***** STORED DATA *****

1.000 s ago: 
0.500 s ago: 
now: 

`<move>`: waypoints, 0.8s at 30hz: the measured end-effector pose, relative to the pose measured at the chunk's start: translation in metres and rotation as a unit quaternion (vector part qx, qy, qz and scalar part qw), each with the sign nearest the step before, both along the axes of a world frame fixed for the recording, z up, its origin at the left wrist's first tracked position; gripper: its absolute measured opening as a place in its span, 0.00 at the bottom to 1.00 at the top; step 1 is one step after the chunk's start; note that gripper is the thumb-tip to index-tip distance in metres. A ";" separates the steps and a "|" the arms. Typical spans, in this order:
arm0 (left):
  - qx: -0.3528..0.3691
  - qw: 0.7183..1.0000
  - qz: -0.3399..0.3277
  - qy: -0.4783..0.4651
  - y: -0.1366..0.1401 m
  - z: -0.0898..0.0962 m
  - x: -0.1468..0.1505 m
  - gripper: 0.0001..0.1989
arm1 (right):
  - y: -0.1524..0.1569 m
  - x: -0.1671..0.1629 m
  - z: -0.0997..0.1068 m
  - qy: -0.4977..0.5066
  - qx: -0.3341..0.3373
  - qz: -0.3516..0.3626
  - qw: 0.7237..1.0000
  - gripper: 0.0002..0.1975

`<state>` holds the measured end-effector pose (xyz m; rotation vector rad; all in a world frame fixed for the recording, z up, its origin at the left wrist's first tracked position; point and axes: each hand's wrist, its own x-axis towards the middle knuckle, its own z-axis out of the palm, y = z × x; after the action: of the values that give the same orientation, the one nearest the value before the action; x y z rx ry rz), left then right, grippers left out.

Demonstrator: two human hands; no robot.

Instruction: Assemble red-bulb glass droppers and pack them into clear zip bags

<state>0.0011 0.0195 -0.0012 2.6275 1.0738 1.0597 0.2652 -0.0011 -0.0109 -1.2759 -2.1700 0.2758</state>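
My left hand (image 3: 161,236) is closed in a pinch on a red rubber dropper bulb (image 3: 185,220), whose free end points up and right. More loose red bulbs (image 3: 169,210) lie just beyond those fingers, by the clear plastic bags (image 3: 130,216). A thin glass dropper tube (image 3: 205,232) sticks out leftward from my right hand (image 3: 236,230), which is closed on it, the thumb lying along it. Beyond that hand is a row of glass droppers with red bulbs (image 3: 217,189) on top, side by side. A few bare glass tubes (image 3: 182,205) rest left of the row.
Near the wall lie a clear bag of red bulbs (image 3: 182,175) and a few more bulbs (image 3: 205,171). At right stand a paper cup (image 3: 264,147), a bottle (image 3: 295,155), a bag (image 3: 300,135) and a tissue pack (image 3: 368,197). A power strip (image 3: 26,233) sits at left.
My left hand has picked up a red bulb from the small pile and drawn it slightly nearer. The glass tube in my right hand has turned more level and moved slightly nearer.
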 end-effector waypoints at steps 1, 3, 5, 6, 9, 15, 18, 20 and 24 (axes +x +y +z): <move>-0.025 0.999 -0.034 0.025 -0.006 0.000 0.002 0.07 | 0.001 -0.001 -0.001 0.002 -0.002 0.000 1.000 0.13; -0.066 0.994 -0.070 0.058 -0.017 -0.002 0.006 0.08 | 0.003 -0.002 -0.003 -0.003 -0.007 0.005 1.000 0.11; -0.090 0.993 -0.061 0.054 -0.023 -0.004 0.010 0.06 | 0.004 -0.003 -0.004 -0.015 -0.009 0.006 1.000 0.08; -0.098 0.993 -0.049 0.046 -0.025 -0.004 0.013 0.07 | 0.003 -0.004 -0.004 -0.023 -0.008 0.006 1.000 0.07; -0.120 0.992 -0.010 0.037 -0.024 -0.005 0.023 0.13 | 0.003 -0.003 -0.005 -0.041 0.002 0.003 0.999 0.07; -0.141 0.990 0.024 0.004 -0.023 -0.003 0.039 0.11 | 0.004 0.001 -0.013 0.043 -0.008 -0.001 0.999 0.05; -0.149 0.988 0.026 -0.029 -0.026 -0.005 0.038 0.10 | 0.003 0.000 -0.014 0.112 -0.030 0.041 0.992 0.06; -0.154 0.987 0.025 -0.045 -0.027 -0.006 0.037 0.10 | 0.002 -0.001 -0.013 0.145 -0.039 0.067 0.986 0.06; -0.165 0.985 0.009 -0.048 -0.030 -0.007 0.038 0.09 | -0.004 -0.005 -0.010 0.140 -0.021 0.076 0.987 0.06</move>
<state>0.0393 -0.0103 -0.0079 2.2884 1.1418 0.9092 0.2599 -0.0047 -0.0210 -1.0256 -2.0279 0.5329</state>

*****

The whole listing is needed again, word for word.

1.000 s ago: 
0.500 s ago: 
now: 

`<move>`: waypoints, 0.8s at 30hz: the measured end-effector pose, relative to the pose measured at the chunk's start: translation in metres and rotation as a unit quaternion (vector part qx, qy, qz and scalar part qw), each with the sign nearest the step before, both along the axes of a world frame fixed for the recording, z up, its origin at the left wrist's first tracked position; gripper: its absolute measured opening as a place in its span, 0.00 at the bottom to 1.00 at the top; step 1 is one step after the chunk's start; note that gripper is the thumb-tip to index-tip distance in metres. A ";" separates the steps and a "|" the arms. Typical spans, in this order:
arm0 (left):
  - qx: -0.3528..0.3691
  - qw: 0.7183..1.0000
  - qz: -0.3399..0.3277
  - qy: -0.4783..0.4651
  - y: -0.1366..0.1401 m
  - z: -0.0898..0.0962 m
  - x: -0.1468..0.1505 m
  - gripper: 0.0001..0.1989
arm1 (right):
  - y: -0.1524..0.1569 m
  - x: -0.1671..0.1629 m
  - z: -0.0997..0.1068 m
  - qy: -0.4977..0.5066
  - qx: -0.3341..0.3373
  - qz: -0.3516..0.3626
  - qw: 0.7237..1.0000
  - gripper: 0.0002..0.1975

`<state>` holds the measured end-effector pose (xyz m; rotation vector rad; all in a world frame fixed for the recording, z up, its origin at the left wrist's first tracked position; point and axes: each hand's wrist, its own x-axis towards the middle knuckle, its own z-axis out of the palm, y = z × x; after the action: of the values that give the same orientation, the one nearest the value before the action; x y z rx ry rz), left then right, grippers left out.

Demonstrator: two human hands; no robot.

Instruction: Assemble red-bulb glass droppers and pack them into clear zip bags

<state>0.0011 0.0195 -0.0012 2.6275 1.0738 1.0597 0.2652 -0.0011 -0.0109 -1.2759 -2.1700 0.2758</state>
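My left hand (image 3: 161,236) is closed in a pinch on a red rubber dropper bulb (image 3: 185,220), whose free end points up and right. More loose red bulbs (image 3: 169,210) lie just beyond those fingers, by the clear plastic bags (image 3: 130,216). A thin glass dropper tube (image 3: 205,232) sticks out leftward from my right hand (image 3: 236,230), which is closed on it, the thumb lying along it. Beyond that hand is a row of glass droppers with red bulbs (image 3: 217,189) on top, side by side. A few bare glass tubes (image 3: 182,205) rest left of the row.
Near the wall lie a clear bag of red bulbs (image 3: 182,175) and a few more bulbs (image 3: 205,171). At right stand a paper cup (image 3: 264,147), a bottle (image 3: 295,155), a bag (image 3: 300,135) and a tissue pack (image 3: 368,197). A power strip (image 3: 26,233) sits at left.
My left hand has picked up a red bulb from the small pile and drawn it slightly nearer. The glass tube in my right hand has turned more level and moved slightly nearer.
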 end-effector waypoints at steps 1, 3, 5, 6, 9, 15, 18, 20 and 24 (axes +x +y +z): <move>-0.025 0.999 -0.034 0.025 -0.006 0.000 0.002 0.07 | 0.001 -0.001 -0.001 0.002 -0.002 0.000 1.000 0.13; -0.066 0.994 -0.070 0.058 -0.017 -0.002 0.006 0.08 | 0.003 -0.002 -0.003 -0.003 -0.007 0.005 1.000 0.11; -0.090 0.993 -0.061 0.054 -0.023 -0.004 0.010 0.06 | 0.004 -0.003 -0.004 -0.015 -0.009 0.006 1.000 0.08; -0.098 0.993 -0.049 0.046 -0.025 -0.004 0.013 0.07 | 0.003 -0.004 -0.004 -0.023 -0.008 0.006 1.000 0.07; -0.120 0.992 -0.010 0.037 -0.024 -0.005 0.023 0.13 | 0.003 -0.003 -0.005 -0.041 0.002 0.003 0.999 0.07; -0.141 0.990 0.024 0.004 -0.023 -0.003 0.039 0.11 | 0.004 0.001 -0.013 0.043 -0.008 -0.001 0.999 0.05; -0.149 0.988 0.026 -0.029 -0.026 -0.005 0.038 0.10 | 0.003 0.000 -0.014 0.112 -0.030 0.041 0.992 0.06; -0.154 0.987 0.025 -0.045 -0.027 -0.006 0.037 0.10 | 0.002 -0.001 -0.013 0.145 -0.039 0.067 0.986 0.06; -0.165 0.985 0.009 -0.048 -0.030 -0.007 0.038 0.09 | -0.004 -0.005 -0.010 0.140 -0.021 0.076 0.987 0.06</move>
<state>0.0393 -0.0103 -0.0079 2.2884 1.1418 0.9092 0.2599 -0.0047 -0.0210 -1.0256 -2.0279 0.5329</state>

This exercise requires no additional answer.